Twenty-one state lawmakers wrote Baker on Monday saying that the state’s 72,000 teachers, as well as school administrators and staff, should be given doses of the recently approved one shot Johnson & Johnson vaccine “so that when they are forced back into the classroom by [the Massachusetts Department of Elementary and Secondary Education] it is safe.”
When asked about supply limitations, lawmakers said the state simply shouldn’t require teachers to return to school in person if there aren’t enough doses.
“April isn’t a realistic target when they know there isn’t the supply,” said state Representative Brandy Fluker Oakley, a Mattapan Democrat and former teacher.
Education Commissioner Jeff Riley’s plan calls for elementary schools to return full time in-person in April with older students to eventually follow. Before Riley can mandate the full-time return, his plan needs approval from the state Board of Elementary and Secondary Education, which is expected to vote on it Friday.
The administration has provided other resources to schools, including a testing program.
Despite the uncertainty on how many doses of the Johnson & Johnson vaccine Massachusetts will receive, the new influx of doses is already increasing pressure on Baker to prioritize teachers.

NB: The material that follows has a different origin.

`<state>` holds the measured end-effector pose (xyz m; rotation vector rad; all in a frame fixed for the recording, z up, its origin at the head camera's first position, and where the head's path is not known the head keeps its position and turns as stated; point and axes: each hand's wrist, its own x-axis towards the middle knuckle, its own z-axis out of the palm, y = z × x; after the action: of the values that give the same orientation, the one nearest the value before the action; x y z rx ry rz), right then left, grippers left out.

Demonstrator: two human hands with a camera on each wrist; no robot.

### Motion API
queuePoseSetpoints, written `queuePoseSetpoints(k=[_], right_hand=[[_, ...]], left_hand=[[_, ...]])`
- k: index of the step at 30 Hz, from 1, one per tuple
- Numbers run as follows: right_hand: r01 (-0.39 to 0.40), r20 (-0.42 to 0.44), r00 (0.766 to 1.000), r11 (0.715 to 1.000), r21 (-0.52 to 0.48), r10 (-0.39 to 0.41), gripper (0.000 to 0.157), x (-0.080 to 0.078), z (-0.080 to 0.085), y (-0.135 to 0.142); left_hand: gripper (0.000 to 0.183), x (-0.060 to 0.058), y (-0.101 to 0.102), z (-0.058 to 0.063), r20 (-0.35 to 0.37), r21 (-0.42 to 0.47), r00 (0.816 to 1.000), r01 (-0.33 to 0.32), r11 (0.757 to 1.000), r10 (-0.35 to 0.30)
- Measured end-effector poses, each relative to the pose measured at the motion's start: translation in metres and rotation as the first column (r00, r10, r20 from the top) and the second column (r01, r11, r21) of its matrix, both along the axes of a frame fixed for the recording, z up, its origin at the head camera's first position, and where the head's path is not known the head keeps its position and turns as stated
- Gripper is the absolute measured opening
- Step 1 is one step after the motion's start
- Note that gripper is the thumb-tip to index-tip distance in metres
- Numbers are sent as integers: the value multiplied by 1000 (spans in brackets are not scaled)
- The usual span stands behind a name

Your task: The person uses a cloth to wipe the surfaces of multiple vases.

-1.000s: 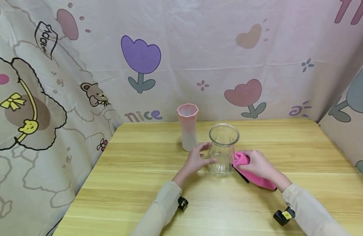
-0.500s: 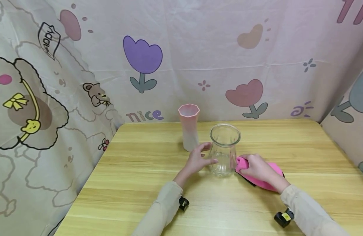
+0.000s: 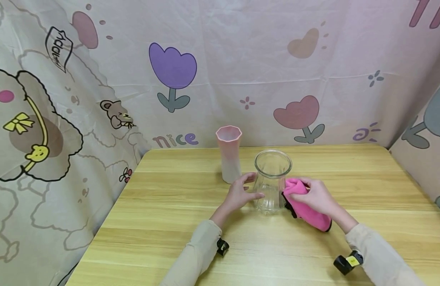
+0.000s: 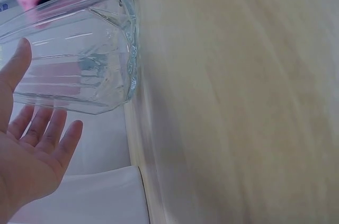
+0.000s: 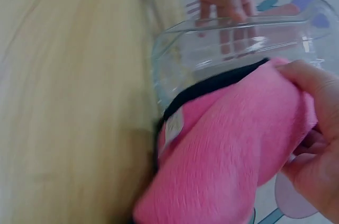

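Note:
A clear glass vase [image 3: 270, 190] with a round rim stands upright on the wooden table. My left hand [image 3: 238, 194] is at its left side, thumb toward the near face and fingers toward the back. In the left wrist view the left hand [image 4: 32, 144] has its fingers fairly straight beside the glass; firm contact is hard to tell. My right hand [image 3: 318, 196] pinches a pink cloth [image 3: 307, 212] with black edging against the vase's right side. From the right wrist, the cloth [image 5: 222, 144] shows a small white tag and hides part of the glass.
A tall pink-to-white vase [image 3: 230, 155] stands behind and left of the glass one, close to my left fingers. Printed curtain [image 3: 213, 71] hangs along the back edge of the table [image 3: 163, 222] and at both sides.
My right hand slid slightly down the side of the glass with the pink cloth, then came back up, and the cloth's hanging part swung inward. The left hand and both vases stayed put.

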<state>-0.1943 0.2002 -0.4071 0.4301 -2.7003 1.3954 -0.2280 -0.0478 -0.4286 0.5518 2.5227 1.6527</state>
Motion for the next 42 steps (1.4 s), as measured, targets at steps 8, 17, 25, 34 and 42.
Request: queuePoseSetpoints(k=[8,17,25,34,42], right_hand=[[56,-71,995,973,-222,-73,52,1,23,-9],[67,-101,988,916,-396,-116,50,10,33,-12],[76,-107,984,882,-466,-142,48,11,39,-4],[139,-89,978,906,-399,-190,51,10,34,8],[172,-88,972,919,-355,-216,53,8,29,13]], left_hand=[[70,0,0,0,-2,6,1000,1,1000,-1],[69,2,-1,3,-4,-2,1000,5,1000,-5],[71,1,-2,4,-6,-27,1000,14,1000,-14],[90,15,14,10,-87,-256,990,-129,958,110],[106,31,47,8,-257,-359,895,-439,823,365]])
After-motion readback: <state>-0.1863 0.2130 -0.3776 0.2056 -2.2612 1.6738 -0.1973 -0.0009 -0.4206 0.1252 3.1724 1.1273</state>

Massachusetts teachers unions have been pressing state officials for weeks to join the majority of other states in making teachers eligible for vaccines. Some or all educators are already eligible for the vaccine in 34 states, including Connecticut and New York, according to the publication Education Week. The Los Angeles school district, the nation’s second largest, will have enough vaccine doses by the end of next week to reopen its elementary school campuses, the Los Angeles Times reported.

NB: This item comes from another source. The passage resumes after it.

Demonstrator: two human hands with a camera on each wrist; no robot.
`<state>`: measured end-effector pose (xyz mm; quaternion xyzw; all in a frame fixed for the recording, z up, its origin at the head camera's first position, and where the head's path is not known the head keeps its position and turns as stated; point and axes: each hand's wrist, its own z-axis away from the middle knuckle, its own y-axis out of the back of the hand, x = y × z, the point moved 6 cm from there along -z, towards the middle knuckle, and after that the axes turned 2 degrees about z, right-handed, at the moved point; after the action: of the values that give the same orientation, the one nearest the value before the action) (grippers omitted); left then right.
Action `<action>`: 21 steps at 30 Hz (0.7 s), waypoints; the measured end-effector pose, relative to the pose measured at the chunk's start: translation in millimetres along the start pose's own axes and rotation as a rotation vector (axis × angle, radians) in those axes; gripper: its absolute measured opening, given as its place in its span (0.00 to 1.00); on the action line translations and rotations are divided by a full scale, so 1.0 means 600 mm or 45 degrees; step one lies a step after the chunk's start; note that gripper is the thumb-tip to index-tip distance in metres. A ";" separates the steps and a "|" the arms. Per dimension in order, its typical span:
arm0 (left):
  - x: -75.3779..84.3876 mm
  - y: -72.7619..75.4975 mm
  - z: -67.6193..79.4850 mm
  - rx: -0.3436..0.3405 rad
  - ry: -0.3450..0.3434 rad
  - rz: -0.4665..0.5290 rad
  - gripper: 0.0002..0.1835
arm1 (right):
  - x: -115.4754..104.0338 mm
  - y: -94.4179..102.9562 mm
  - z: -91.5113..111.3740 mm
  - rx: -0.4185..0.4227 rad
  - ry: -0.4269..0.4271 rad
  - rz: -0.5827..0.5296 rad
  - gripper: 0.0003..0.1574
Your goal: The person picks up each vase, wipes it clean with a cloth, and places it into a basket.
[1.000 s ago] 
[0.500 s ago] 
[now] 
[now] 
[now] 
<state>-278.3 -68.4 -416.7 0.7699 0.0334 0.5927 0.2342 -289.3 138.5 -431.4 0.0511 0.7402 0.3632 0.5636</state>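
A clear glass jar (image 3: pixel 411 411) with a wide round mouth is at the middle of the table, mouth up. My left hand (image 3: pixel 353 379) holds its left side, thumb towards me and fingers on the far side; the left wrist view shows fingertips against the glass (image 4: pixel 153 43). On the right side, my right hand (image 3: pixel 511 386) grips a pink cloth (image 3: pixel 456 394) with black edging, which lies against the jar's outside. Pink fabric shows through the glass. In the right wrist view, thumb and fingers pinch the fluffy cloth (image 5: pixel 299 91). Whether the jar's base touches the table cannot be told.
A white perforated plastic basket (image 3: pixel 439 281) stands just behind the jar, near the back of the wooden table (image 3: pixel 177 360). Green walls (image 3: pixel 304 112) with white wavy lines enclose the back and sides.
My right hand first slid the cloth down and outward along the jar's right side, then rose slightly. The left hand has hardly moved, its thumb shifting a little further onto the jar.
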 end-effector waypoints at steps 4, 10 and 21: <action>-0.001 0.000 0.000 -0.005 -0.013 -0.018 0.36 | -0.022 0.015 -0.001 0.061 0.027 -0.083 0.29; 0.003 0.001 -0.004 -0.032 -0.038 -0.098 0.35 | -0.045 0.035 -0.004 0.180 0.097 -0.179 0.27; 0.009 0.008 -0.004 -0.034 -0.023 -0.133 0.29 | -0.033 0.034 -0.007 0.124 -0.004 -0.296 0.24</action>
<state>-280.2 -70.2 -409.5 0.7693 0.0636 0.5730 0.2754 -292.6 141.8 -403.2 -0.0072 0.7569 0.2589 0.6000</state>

“There’s no time to waste,” said Merrie Najimy, president of the Massachusetts Teachers Association, recommending a pilot program proposed last month by a coalition of labor organizations that would rapidly vaccinate teachers in at least 20 high-needs school districts.
Boston Teachers Union president Jessica Tang praised the 21 lawmakers for pressing Baker, emphasizing that a full-time return to in-person learning will require thorough health plans from state leaders.
“If they want that to happen, then it needs to go hand in hand with a thoughtful and detailed plan about how all educators and school staff are actually going to get vaccinated,” she said.
It’s even more important that teachers who are already back at school be prioritized, she said. Prekindergarten students through third-graders began returning to Boston public schools for in-person learning on Monday. Tang estimated that more than half of the union’s 7,500 members are already back inside school buildings.
Meanwhile, a petition is circulating online in a push for Johnson & Johnson vaccine doses to be allocated to teachers. As of Tuesday evening, more than 5,300 people had signed on.
Rochelle Walensky, the director of the Centers for Disease Control and Prevention and former chief of infectious diseases at Massachusetts General Hospital, said that vaccinating teachers isn’t a prerequisite for opening schools, and that “there is increasing data to suggest that schools can safely reopen.”
Massachusetts has improved its national ranking in vaccine distribution in recent weeks, and currently ranks first in first doses administered per capita among states with a population of more than 5 million people.
Matt Stout of the Globe staff contributed to this report.